Directions ▸ Report every line of the listing below in which the string "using" occurs.

Data records ▸
- Opening Delimiter -

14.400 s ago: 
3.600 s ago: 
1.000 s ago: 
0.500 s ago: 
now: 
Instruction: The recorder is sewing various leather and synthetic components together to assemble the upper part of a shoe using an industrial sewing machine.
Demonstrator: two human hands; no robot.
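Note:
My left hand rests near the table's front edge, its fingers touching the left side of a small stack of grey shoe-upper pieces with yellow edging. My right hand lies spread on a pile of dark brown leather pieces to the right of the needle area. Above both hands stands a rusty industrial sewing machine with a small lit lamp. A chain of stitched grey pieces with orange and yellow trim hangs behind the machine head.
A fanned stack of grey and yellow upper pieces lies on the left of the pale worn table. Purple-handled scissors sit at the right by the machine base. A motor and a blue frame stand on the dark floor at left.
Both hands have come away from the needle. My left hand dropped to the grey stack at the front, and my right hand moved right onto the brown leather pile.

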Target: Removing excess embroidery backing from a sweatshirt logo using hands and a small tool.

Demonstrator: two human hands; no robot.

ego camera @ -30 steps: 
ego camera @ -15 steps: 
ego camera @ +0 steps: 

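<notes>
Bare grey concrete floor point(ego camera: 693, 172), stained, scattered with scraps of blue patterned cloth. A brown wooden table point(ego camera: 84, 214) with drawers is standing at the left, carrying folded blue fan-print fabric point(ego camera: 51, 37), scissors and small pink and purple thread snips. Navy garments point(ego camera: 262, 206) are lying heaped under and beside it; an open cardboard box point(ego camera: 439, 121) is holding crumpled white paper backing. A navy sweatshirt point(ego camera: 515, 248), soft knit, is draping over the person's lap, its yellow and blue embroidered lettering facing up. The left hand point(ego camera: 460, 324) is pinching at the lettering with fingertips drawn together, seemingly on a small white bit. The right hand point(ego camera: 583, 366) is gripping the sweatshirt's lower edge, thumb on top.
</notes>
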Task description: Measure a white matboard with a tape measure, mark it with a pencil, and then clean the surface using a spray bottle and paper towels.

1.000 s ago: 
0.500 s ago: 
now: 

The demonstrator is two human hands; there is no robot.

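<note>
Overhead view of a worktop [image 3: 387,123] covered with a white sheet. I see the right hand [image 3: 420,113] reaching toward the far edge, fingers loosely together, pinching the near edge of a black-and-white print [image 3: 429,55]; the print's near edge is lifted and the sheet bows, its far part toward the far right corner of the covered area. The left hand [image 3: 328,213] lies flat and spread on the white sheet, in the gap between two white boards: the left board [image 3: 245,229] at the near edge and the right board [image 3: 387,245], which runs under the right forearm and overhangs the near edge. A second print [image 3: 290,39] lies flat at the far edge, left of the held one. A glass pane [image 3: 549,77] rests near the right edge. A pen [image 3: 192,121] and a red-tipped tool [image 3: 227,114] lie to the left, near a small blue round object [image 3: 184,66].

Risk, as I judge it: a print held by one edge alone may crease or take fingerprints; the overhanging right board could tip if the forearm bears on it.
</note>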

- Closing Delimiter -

Answer box ▸
Instruction: The recorder is sewing various leather and synthetic components together to assemble the upper part of a shoe using an industrial sewing machine.
Target: Removing excess embroidery backing from a sweatshirt logo using hands and a small tool.
Task description: Measure a white matboard with a tape measure, mark it with a pencil, and then clean the surface using a spray bottle and paper towels.

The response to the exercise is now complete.